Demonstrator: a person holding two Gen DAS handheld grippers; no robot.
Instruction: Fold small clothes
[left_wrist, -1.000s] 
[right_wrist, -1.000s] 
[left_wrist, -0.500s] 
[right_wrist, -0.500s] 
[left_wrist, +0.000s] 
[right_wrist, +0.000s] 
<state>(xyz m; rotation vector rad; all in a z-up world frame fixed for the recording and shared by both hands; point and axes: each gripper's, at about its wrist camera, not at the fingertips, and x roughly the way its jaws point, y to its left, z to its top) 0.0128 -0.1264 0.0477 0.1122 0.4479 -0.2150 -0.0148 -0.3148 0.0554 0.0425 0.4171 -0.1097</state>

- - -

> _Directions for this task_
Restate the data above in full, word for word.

> _Task solution_
Demonstrator: a person holding two Gen DAS handheld grippers; no robot.
Instruction: Fold small clothes
[left_wrist, -1.000s] 
[right_wrist, -1.000s] 
[left_wrist, -0.500s] 
[right_wrist, -0.500s] 
[left_wrist, +0.000s] 
[right_wrist, +0.000s] 
<state>(xyz m; rotation vector rad; all in a z-up world frame fixed for the recording and shared by both hands; point and axes: each gripper's, at about its wrist camera, not at the fingertips, and x roughly the way its jaws point, y to its left, z to its top) 0.0128 -0.1264 0.0477 0.1122 0.4479 -0.2150 -0.0148 -0.3148 0.0554 0.0425 0.4171 -0.1097</state>

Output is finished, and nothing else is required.